In the last decade, social scientists such as Jonathan Haidt have demonstrated that we are motivated by reason far less than we might like to admit.  Each of us has a set of precognitive triggers that cause us to think something is right or wrong, attractive or unattractive.  We use our capacity for reason only to justify what our intuition has already told us.  Haidt uses the metaphor of the rider and the elephant.  We think reason is more powerful than intuition and governs it.   The opposite is closer to the truth. Even our impulse towards liberalism or conservativism works this way.  And so does faith. 

In this passage, Jesus is noting that the religion of the day was not appealing to the people on this precognitive level.  Religion did not speak to the people’s intuitive sense of Who God Is.  Its focus on morality, judgment and punishment might have appealed to that (rational) part of the human mind that worries about social control, but something inside the people of Jesus’ time told them that God is about something more – something that transcends avoidance of sin and concerns itself only with forgiveness.  When it was offered to them they embraced it with extraordinary enthusiasm and Christianity swept the Western world.  Christianity does not offer a more rational approach.  It offers a more intuitive approach. 

Today we feel troubled and abandoned again.  There is a "God-shaped hole" in our lives. Many of those who have left religion may well be responding to this feeling that religion is not speaking to them about the God they know intuitively.



July 3, 2016 - Relationship with God

The seventy-two returned rejoicing, and said,
"Lord, even the demons are subject to us because of your name."
Jesus said, "I have observed Satan fall like lightning from the sky.
Behold, I have given you the power to 'tread upon serpents' and scorpions and upon the full force of the enemy and nothing will harm you. Nevertheless, do not rejoice because the spirits are subject to you, but rejoice because your names are written in heaven."

Luke 10:17-20

The passage of today’s reading that usually gets the most attention is the part in which Jesus sends seventy-two of his disciples out to evangelize two by two in voluntary poverty.  I explored that passage in my June 3, 2016 blog entry. Today, I’d like to concentrate on the end of the reading. 

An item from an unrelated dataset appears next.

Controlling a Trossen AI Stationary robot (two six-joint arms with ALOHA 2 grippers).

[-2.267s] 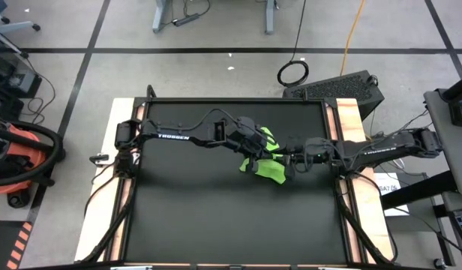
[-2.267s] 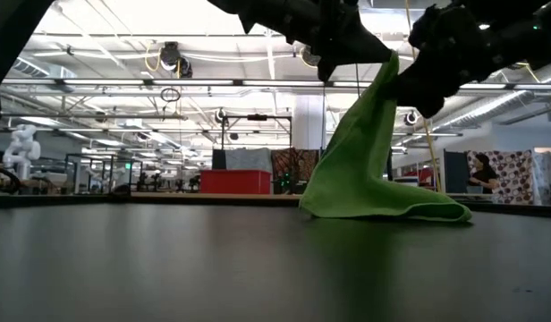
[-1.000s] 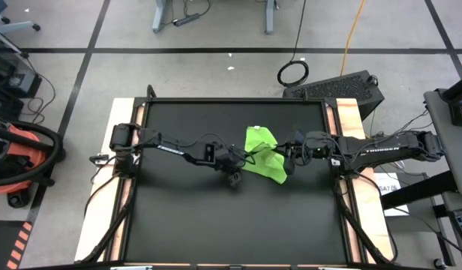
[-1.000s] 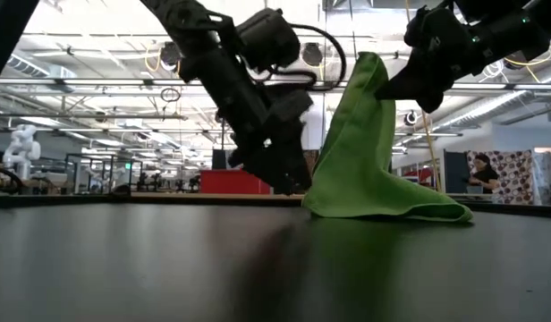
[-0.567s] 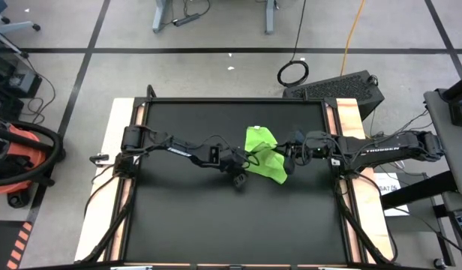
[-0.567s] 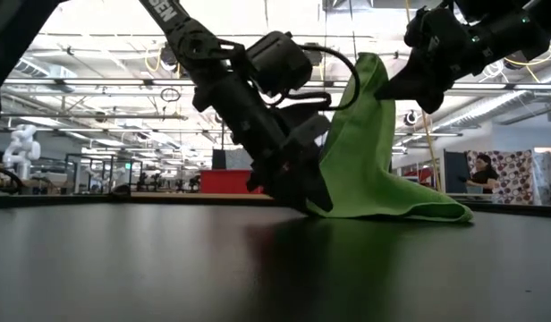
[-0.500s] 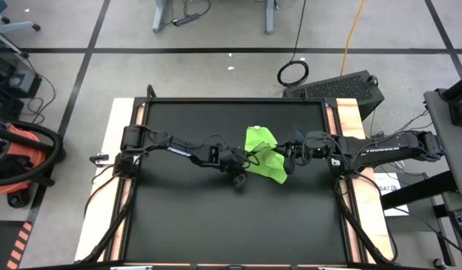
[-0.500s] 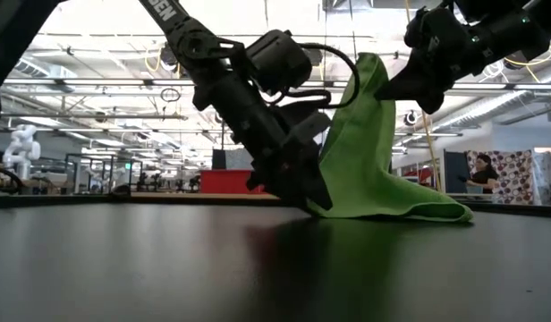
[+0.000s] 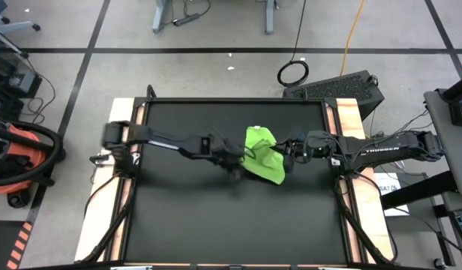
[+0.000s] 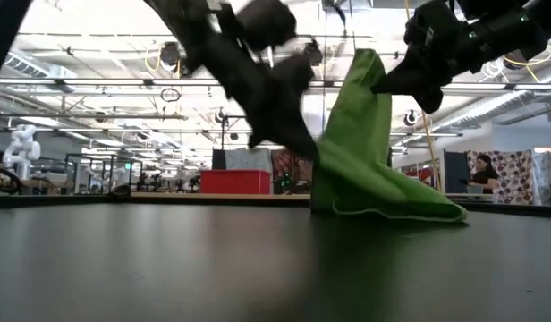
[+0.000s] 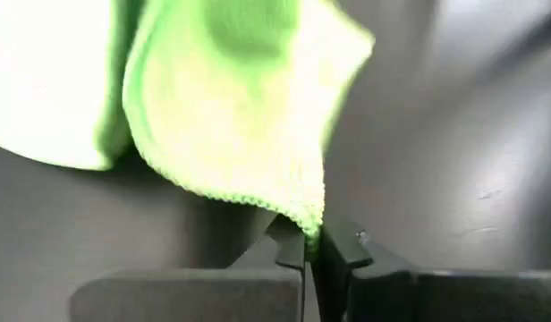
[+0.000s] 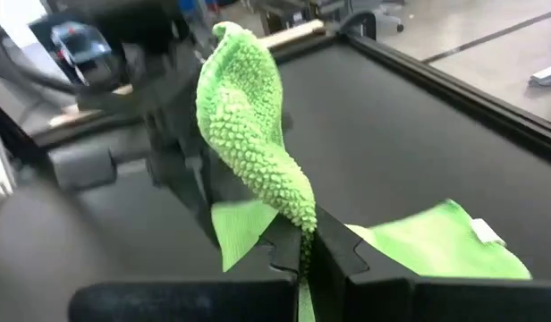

Jesus tells his disciplines not to be happy about their reported ability to perform miracles, but to rejoice that God has loving concern for them.  Faith is not about magical intervention by God to save us from misfortune or to make us magically more moral than others.  Faith is about acknowledging that our names are written in heaven. 

Many people of faith talk about having a “relationship with God”, and rightfully so: God has made us His children.  But, in another sense, that expression invites misinterpretation and false expectations.  This is not a relationship where the participants do something for each other or where they remain in constant communication.  As God’s chosen, every person enjoys a special status with Him and being the subject of His loving gaze - even if that doesn’t translate into perks and benefits.